What is required — Your task is to print all of the data word for word.

Data below —
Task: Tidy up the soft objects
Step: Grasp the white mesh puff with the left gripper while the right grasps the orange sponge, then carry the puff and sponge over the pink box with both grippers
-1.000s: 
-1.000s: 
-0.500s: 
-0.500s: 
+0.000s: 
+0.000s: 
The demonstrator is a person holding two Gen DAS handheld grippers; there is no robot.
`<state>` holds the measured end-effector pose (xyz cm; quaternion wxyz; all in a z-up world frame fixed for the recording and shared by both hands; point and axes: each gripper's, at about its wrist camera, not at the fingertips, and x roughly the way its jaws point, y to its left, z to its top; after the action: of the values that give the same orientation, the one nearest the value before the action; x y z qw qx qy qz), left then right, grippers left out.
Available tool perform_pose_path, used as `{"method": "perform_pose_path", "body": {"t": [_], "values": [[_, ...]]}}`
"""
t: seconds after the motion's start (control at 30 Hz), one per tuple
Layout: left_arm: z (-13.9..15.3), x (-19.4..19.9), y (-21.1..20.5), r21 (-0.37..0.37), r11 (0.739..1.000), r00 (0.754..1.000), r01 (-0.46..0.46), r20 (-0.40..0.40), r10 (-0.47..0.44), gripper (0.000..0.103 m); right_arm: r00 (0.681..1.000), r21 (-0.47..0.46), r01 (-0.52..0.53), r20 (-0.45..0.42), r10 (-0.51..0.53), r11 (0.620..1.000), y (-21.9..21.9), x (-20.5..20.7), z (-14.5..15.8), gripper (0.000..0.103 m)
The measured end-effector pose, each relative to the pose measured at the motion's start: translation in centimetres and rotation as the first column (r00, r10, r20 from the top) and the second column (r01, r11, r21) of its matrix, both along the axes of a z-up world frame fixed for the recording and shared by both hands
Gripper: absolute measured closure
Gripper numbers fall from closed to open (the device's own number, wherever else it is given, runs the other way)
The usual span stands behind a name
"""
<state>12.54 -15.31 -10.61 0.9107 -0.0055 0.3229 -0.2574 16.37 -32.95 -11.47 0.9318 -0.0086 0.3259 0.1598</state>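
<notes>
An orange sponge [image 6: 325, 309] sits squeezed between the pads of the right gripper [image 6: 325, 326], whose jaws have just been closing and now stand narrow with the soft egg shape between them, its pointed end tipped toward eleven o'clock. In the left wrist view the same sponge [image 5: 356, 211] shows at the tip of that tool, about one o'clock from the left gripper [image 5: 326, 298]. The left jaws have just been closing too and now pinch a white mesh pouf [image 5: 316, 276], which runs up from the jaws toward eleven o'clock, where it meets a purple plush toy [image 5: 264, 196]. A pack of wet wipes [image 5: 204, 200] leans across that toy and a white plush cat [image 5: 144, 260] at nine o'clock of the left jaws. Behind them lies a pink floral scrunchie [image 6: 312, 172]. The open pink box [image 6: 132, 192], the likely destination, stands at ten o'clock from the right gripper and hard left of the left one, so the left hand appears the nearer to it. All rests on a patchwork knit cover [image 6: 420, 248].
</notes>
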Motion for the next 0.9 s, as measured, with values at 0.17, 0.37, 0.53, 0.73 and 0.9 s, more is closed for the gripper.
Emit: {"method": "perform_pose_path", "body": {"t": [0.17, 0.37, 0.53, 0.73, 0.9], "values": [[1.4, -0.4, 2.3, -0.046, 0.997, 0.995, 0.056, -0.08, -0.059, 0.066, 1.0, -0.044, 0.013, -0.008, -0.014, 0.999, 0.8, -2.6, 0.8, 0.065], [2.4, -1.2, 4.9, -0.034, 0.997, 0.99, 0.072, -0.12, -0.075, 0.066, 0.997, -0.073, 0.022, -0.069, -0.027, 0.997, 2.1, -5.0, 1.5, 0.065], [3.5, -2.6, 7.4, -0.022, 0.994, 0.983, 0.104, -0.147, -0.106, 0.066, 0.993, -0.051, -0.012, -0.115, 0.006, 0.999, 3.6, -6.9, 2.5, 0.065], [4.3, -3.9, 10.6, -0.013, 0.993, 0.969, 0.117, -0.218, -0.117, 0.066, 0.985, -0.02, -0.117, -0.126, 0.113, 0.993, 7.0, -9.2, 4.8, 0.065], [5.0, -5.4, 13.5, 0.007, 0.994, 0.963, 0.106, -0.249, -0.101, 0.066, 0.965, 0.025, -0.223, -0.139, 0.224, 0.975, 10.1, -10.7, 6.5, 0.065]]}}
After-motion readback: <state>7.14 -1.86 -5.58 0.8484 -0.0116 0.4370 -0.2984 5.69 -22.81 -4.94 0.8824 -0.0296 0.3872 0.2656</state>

Finished task —
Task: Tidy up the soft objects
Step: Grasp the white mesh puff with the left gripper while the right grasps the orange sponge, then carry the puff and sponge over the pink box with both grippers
-1.000s: 
-1.000s: 
-0.500s: 
-0.500s: 
+0.000s: 
+0.000s: 
The demonstrator is a person holding two Gen DAS handheld grippers; there is no robot.
`<state>` holds the measured end-effector pose (xyz cm; quaternion wxyz; all in a z-up world frame fixed for the recording and shared by both hands; point and axes: each gripper's, at about its wrist camera, not at the fingertips, and x roughly the way its jaws point, y to its left, z to its top; after the action: of the values that give the same orientation, the one nearest the value before the action; x y z qw qx qy qz), left then right, grippers left out.
Available tool perform_pose_path, used as `{"method": "perform_pose_path", "body": {"t": [_], "values": [[_, ...]]}}`
"""
t: seconds after the motion's start (control at 30 Hz), one per tuple
Layout: left_arm: z (-13.9..15.3), x (-19.4..19.9), y (-21.1..20.5), r21 (-0.37..0.37), r11 (0.739..1.000), r00 (0.754..1.000), r01 (-0.46..0.46), r20 (-0.40..0.40), r10 (-0.47..0.44), gripper (0.000..0.103 m); right_arm: r00 (0.681..1.000), r21 (-0.47..0.46), r01 (-0.52..0.53), r20 (-0.45..0.42), r10 (-0.51..0.53), r11 (0.620..1.000), y (-21.9..21.9), x (-20.5..20.7), z (-14.5..15.8), gripper (0.000..0.103 m)
The measured end-effector pose, each relative to the pose measured at the motion's start: translation in centimetres and rotation as the first column (r00, r10, r20 from the top) and the second column (r01, r11, r21) of its matrix, both along the axes of a z-up world frame fixed for the recording and shared by both hands
Gripper: absolute measured closure
Gripper numbers fall from closed to open (the device's own number, wherever else it is given, runs the other way)
The usual span stands behind a name
"""
<state>12.54 -15.31 -10.61 0.9107 -0.0055 0.3229 -0.2574 16.37 -32.95 -11.47 0.9318 -0.0086 0.3259 0.1598</state>
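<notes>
An orange sponge [image 6: 325, 309] sits squeezed between the pads of the right gripper [image 6: 325, 326], whose jaws have just been closing and now stand narrow with the soft egg shape between them, its pointed end tipped toward eleven o'clock. In the left wrist view the same sponge [image 5: 356, 211] shows at the tip of that tool, about one o'clock from the left gripper [image 5: 326, 298]. The left jaws have just been closing too and now pinch a white mesh pouf [image 5: 316, 276], which runs up from the jaws toward eleven o'clock, where it meets a purple plush toy [image 5: 264, 196]. A pack of wet wipes [image 5: 204, 200] leans across that toy and a white plush cat [image 5: 144, 260] at nine o'clock of the left jaws. Behind them lies a pink floral scrunchie [image 6: 312, 172]. The open pink box [image 6: 132, 192], the likely destination, stands at ten o'clock from the right gripper and hard left of the left one, so the left hand appears the nearer to it. All rests on a patchwork knit cover [image 6: 420, 248].
</notes>
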Motion for the next 0.9 s, as measured, with values at 0.17, 0.37, 0.53, 0.73 and 0.9 s, more is closed for the gripper.
Emit: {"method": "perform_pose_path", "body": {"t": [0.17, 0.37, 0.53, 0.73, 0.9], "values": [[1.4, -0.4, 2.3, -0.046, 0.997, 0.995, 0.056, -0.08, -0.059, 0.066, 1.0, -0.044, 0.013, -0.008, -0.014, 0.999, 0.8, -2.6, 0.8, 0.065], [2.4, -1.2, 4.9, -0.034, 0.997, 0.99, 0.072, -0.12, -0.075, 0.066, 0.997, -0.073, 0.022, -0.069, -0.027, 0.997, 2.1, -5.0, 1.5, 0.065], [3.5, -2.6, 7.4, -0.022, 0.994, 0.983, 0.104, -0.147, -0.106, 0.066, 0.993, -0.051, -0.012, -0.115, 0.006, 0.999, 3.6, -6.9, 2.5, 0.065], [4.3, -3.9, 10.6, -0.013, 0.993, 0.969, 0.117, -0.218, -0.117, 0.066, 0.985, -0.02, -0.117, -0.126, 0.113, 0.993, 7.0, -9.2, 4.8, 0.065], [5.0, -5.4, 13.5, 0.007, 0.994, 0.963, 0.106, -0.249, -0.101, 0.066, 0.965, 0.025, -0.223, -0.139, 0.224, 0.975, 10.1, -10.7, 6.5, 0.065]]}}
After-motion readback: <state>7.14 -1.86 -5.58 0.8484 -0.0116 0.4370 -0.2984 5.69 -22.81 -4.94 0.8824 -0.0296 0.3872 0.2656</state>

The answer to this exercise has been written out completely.